- _Exercise details_: A single number is needed: how many lines of the data hold the word "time".

- _Data for review_:
════════════════

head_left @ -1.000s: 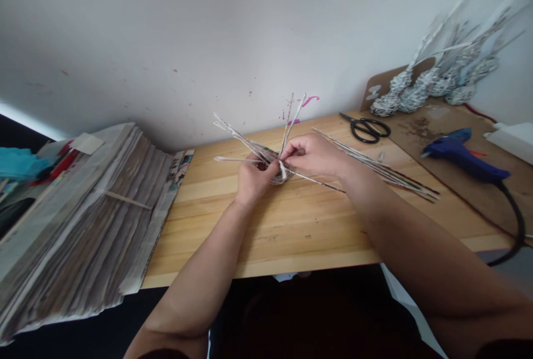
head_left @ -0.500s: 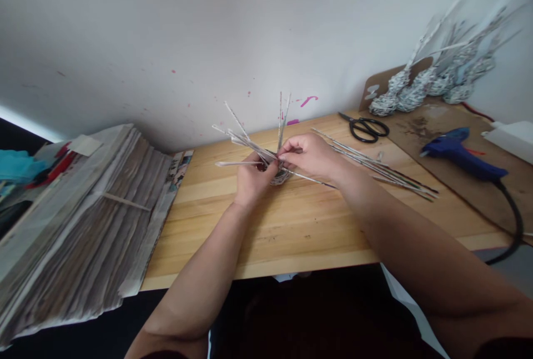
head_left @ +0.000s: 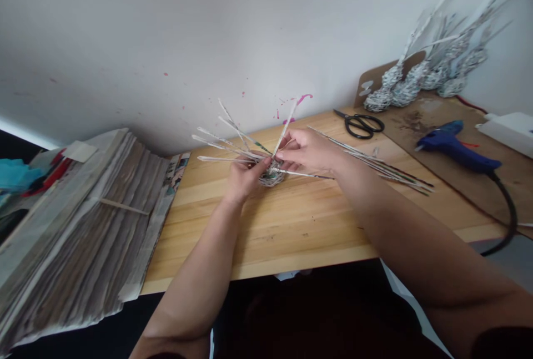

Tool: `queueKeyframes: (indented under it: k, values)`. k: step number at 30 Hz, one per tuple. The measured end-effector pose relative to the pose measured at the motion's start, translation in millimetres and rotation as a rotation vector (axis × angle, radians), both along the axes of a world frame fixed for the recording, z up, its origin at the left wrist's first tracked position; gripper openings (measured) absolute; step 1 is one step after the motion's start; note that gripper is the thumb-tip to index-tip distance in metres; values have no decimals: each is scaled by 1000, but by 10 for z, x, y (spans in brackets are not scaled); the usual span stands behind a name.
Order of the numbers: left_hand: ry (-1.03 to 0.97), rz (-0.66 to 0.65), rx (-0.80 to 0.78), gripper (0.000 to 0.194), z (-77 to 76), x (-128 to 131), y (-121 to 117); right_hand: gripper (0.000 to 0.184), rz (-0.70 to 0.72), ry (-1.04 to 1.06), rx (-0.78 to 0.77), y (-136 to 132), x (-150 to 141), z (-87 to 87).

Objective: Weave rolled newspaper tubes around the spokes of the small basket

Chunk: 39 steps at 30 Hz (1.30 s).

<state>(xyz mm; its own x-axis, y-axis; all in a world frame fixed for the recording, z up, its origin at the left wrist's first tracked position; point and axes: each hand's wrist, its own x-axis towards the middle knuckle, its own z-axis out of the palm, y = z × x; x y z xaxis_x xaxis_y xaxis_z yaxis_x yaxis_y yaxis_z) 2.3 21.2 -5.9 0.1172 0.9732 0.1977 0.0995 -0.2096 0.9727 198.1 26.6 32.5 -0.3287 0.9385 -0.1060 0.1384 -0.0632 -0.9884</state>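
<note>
Between my hands is a small woven base of rolled paper strips (head_left: 271, 178), with several paper sticks fanning up and out from it. My left hand (head_left: 245, 177) is closed round its left side, thumb pressed on top near the sticks. On the other side my right hand (head_left: 300, 151) pinches a paper stick (head_left: 287, 123) that stands up toward the wall. One stick points right, under my right wrist. The fingertips of both hands nearly meet, and partly hide the weave.
Loose paper sticks (head_left: 383, 167) lie right of my hands. Behind them are black scissors (head_left: 360, 125). A blue glue gun (head_left: 458, 145) rests on cardboard, with woven paper shapes (head_left: 406, 87) by the wall. A tied newspaper stack (head_left: 100, 231) stands left.
The upright sticks have shifted: one now leans right in my right hand, and those on the left are spread wider. The view has moved slightly.
</note>
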Motion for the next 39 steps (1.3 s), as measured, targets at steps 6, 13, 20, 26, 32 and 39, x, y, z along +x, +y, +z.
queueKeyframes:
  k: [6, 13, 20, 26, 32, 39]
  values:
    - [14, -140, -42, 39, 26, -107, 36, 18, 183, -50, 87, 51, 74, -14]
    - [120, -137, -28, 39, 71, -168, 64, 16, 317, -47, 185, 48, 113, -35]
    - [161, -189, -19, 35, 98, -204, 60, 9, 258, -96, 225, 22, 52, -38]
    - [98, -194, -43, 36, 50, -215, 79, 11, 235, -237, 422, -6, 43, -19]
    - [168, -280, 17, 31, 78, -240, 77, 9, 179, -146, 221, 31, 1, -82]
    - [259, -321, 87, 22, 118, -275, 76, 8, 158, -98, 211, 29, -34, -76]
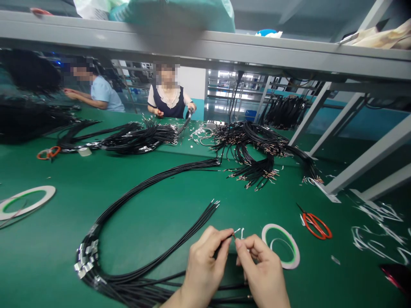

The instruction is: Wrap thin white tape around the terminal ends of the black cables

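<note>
1. Head view: a green workbench [160, 201] fills the scene, with black wire bundles [138, 139] lying far left.
2. Near centre, the left hand [204, 267] and right hand [261, 271] pinch a thin black wire [224, 239] between their fingertips.
3. A tape ring [297, 255] sits just right; a hard tug could fray the bare strands [236, 231].

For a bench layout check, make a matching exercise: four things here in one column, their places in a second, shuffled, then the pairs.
Things:
1. Orange-handled scissors
2. Roll of tape
3. Black wire
4. Co-worker in a dark vest

Places:
A. Pinched between the left hand and right hand
B. Across the green bench, facing the camera
C. Lying just beside the right hand
D. Lying farther right, beyond the tape

Pairs: 1-D, 2-C, 3-A, 4-B
</note>
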The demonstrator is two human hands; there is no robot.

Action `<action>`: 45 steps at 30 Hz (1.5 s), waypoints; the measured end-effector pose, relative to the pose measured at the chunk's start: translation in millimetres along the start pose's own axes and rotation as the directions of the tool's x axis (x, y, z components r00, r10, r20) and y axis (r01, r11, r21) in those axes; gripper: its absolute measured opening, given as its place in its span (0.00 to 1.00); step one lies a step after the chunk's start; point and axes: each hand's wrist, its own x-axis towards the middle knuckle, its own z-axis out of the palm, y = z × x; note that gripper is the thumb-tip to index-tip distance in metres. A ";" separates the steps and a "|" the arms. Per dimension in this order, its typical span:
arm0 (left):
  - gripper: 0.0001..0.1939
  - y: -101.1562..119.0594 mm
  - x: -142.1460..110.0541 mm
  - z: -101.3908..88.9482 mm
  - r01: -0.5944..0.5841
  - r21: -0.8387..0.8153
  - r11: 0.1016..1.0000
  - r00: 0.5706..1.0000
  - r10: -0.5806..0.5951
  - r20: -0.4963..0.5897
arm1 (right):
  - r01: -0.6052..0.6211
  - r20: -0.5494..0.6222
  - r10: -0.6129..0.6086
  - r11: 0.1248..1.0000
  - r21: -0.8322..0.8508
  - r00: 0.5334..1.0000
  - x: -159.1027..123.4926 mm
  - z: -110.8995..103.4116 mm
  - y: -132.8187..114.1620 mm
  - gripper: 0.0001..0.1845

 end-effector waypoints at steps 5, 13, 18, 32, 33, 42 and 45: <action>0.12 -0.7 -0.4 -0.1 0.003 0.009 1.000 1.000 -0.003 0.000 | 0.002 -0.001 -0.002 1.000 0.018 1.000 0.2 0.3 0.8 0.18; 0.12 -1.1 -0.2 0.2 -0.004 0.016 1.000 1.000 0.004 -0.005 | -0.015 0.012 0.015 1.000 0.022 1.000 0.9 0.1 2.0 0.19; 0.12 0.5 1.2 -0.5 -0.014 0.007 1.000 1.000 0.014 -0.002 | -0.038 0.027 0.037 0.999 0.009 0.999 0.9 -0.8 4.1 0.19; 0.10 1.4 3.5 2.1 0.323 -0.252 0.912 0.946 -0.312 0.083 | 0.016 0.004 -0.016 1.000 0.027 1.000 2.9 2.2 4.1 0.18; 0.10 0.9 3.7 3.1 0.370 -0.301 0.879 0.929 -0.354 0.109 | 0.018 0.009 -0.019 0.999 0.030 1.000 3.3 2.2 4.0 0.18; 0.14 -3.1 10.6 6.5 0.539 -0.538 0.648 0.836 -0.487 0.251 | 0.025 0.021 -0.026 0.999 0.019 0.999 4.7 1.9 1.6 0.16; 0.15 -2.8 12.1 4.6 0.557 -0.518 0.649 0.826 -0.494 0.270 | 0.008 0.029 -0.009 1.000 0.013 1.000 5.5 1.1 3.2 0.17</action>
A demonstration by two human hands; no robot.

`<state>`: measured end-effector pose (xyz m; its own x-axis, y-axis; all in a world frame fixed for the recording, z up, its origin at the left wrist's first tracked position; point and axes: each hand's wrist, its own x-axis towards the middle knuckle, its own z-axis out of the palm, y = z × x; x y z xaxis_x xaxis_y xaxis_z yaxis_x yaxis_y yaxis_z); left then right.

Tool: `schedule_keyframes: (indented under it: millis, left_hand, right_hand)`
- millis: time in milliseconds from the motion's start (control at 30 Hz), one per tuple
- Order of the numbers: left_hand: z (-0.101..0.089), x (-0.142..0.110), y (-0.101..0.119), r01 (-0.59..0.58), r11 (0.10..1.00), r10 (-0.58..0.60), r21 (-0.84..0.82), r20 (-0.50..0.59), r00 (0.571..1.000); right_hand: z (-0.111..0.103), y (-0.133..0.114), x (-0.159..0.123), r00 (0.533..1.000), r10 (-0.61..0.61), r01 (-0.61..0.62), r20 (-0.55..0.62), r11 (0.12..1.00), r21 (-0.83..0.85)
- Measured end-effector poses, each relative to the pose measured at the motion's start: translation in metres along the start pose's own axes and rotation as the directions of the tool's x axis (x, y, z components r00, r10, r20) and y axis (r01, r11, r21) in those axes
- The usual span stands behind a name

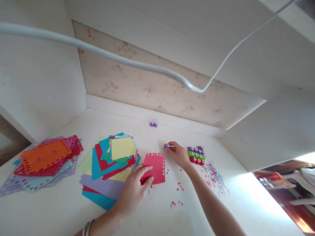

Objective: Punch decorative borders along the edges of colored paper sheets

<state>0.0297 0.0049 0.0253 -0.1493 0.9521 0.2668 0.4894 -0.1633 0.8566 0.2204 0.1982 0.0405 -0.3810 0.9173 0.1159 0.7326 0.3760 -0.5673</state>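
My left hand [137, 183] holds the red card [157, 167] at its left side, with the thumb and the index finger lying on it. This card has small holes along 2 of its edges, the top and the right. My right hand [177, 153] is closed at the fingertips on 1 purple punch [166, 146], which is near the upper right corner of the card, on the white table [157, 219].

To the left of the card there is the pile of plain papers [123, 148] in many colours, and farther left the pile of punched papers [46, 154], with an orange sheet on top. At the back, 2 purple punches [153, 124] stand side by side. To the right of my right hand, the group of punches [196, 155] is in purple, green and red, just beside the scattered paper bits [214, 176].
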Motion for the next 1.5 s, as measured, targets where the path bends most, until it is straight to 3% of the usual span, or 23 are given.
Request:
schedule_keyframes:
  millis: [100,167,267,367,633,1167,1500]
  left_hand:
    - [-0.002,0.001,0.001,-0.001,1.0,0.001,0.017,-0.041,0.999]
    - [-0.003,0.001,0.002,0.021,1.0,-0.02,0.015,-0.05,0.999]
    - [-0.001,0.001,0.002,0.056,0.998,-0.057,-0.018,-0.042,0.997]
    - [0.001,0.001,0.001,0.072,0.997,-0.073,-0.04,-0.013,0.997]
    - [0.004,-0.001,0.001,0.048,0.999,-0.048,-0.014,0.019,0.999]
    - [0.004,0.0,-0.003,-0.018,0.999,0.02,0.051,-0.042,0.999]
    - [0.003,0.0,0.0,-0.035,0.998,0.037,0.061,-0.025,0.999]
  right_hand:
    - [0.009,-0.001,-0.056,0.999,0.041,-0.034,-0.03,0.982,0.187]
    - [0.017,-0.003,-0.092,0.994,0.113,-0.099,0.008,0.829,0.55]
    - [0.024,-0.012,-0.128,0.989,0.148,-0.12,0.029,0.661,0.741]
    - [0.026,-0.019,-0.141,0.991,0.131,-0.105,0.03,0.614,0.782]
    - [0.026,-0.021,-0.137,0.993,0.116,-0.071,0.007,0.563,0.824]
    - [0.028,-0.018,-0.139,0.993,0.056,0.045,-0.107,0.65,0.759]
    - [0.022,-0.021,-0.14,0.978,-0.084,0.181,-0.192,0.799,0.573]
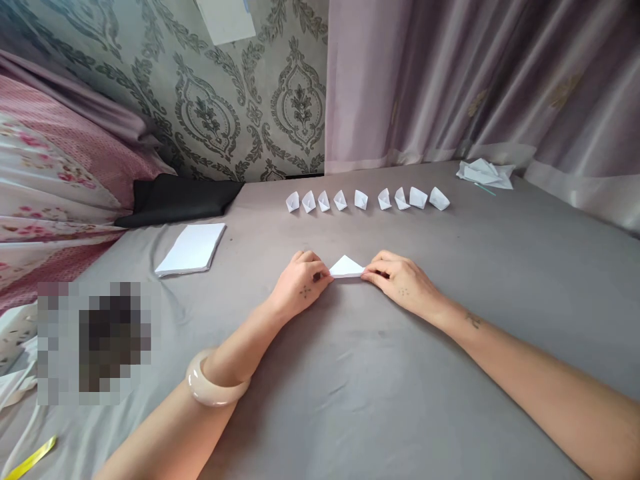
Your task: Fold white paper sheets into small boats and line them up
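A small white paper folded into a triangle (346, 267) lies on the grey bedsheet (350, 387) in front of me. My left hand (301, 285) pinches its left corner with closed fingers. My right hand (400, 281) pinches its right corner the same way. Both hands rest on the sheet. A pale bangle (213, 385) circles my left wrist.
A row of several folded white paper boats (365, 199) stands beyond the hands. A stack of white sheets (191, 249) lies to the left, near a black cloth (177, 198). Crumpled white paper (485, 173) sits at the back right by the curtain. A yellow strip (31, 459) lies bottom left.
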Demonstrator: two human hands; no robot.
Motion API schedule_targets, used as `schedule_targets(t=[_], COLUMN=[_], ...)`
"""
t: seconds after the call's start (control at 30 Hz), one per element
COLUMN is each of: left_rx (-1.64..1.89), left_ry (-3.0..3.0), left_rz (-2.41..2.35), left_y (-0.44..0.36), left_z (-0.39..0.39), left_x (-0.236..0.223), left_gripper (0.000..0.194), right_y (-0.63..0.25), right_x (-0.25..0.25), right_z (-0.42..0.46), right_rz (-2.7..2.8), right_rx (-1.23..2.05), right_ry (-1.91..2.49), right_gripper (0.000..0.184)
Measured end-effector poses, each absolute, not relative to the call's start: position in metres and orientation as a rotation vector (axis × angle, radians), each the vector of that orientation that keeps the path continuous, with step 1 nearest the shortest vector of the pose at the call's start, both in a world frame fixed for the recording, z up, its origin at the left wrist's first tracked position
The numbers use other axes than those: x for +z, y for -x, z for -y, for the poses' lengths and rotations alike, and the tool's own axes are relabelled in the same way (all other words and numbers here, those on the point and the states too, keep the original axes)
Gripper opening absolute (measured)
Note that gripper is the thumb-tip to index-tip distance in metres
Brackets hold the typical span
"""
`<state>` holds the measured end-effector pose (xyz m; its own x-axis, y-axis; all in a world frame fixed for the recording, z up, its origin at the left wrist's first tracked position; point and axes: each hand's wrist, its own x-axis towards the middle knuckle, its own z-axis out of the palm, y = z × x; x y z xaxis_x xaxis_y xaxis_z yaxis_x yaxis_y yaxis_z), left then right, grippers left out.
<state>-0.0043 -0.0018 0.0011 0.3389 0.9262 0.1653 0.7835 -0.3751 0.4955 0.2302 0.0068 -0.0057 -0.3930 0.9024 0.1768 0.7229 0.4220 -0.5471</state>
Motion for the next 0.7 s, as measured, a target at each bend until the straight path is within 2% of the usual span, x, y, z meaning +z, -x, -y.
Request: schedule_targets(t=[0.2, 0.7], left_rx=[0.595, 0.56], left_ry=[-1.885, -1.862], left_rz=[-1.63, -1.607], left_y=[0.006, 0.008], left_z=[-0.003, -0.01], left_x=[0.002, 0.005], left_gripper=[0.023, 0.032], right_y=[-0.23, -0.23], right_x=[-0.001, 0.002], right_z=[-0.013, -0.029], right_rz=[2.027, 2.035], right_rx=[0.848, 0.922], right_ry=[1.492, 1.611], right_gripper=[0.024, 0.041])
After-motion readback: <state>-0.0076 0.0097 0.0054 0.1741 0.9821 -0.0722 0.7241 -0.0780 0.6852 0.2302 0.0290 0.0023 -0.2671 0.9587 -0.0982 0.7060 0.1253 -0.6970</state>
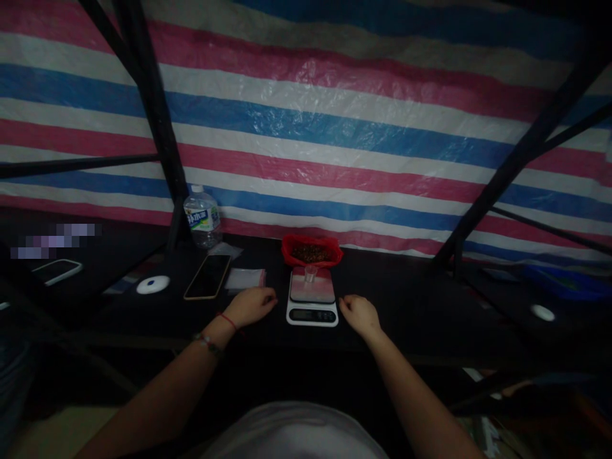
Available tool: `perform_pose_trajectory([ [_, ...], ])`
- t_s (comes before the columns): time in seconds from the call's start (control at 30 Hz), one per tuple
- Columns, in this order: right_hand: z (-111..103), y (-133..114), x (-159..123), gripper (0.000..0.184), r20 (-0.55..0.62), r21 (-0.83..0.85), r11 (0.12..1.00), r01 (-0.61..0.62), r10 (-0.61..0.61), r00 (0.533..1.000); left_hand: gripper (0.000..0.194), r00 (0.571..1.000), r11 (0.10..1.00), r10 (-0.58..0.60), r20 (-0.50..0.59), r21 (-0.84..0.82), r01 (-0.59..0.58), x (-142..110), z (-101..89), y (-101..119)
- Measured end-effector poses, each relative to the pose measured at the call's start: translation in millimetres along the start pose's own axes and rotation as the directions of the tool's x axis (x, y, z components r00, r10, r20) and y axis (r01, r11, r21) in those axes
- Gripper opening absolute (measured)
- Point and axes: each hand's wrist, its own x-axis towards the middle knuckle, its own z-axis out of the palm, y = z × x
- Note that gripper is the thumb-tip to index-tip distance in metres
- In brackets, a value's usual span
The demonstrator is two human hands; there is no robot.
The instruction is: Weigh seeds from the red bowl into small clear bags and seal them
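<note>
A white kitchen scale [312, 315] with a dark display stands on the black table in front of me. On its plate, near the back edge, is a small clear cup [310, 274]. Behind the scale sits an open red bag [338, 253] filled with small brown pieces, too dim to name. My left hand [252, 307] rests left of the scale with its fingers curled in, close to a stack of clear plastic bags [243, 278]. To the right of the scale lies my right hand [361, 315], loosely closed near its front corner. Neither hand visibly holds anything.
A phone [208, 276] and a white oval device [153, 284] lie on the left. A clear bottle [203, 220] stands behind them, by a black metal post [162, 127]. Another slanted post [492, 188] rises at right, near a blue tray [564, 284].
</note>
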Motion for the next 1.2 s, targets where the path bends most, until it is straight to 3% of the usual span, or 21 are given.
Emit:
perform_pose_trajectory([
  [0.07, -0.1, -0.3, -0.2, 0.04, 0.002, -0.006, 1.0, 0.0, 0.0, 1.0, 0.029, 1.0, 1.0, -0.003, -0.029, -0.014, 0.003, 0.4, -2.3, -4.7],
  [0.17, 0.2, -0.4, 0.1, 0.039, 0.0, -0.012, 1.0, 0.015, -0.015, 1.0, 0.03, 0.986, 0.999, -0.04, -0.16, -0.016, 0.038, 2.0, -5.7, -14.3],
  [0.3, -0.1, -1.0, 0.9, 0.039, -0.002, -0.023, 1.0, 0.019, -0.019, 1.0, 0.038, 0.921, 0.987, -0.111, -0.373, 0.069, 0.147, 4.4, -6.1, -25.0],
  [0.37, -0.3, -1.5, 1.1, 0.039, 0.009, -0.027, 1.0, 0.011, -0.011, 1.0, 0.045, 0.89, 0.965, -0.182, -0.418, 0.099, 0.244, 5.7, -3.7, -28.3],
  [0.6, -0.4, -0.8, 0.8, 0.039, 0.017, -0.013, 1.0, 0.021, -0.02, 1.0, 0.082, 0.886, 0.911, -0.369, -0.28, 0.078, 0.404, 17.0, 0.6, -37.0],
  [0.8, 0.5, -0.8, 1.2, 0.04, 0.014, -0.023, 0.999, 0.023, -0.023, 1.0, 0.083, 0.913, 0.913, -0.39, -0.121, 0.079, 0.401, 25.5, 4.0, -40.9],
  [1.03, 1.4, 0.2, 1.9, 0.039, 0.022, -0.016, 1.0, 0.021, -0.02, 1.0, 0.069, 0.949, 0.953, -0.274, -0.158, 0.09, 0.29, 20.7, 12.1, -38.3],
  [1.2, 7.7, 5.2, 2.5, 0.038, -0.021, 0.025, 0.999, 0.032, -0.031, 0.999, 0.076, 0.945, 0.968, -0.227, -0.238, 0.053, 0.246, 15.5, 3.3, -29.8],
])
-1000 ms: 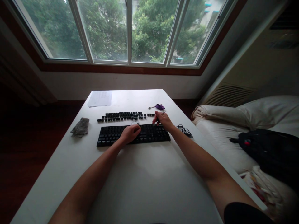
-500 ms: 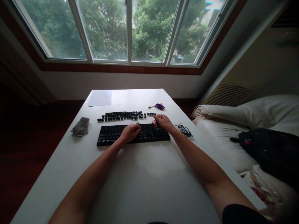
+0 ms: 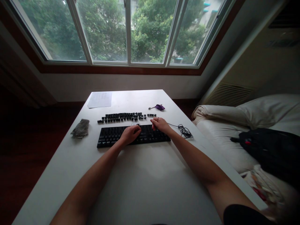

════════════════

- _Answer to the problem_: 2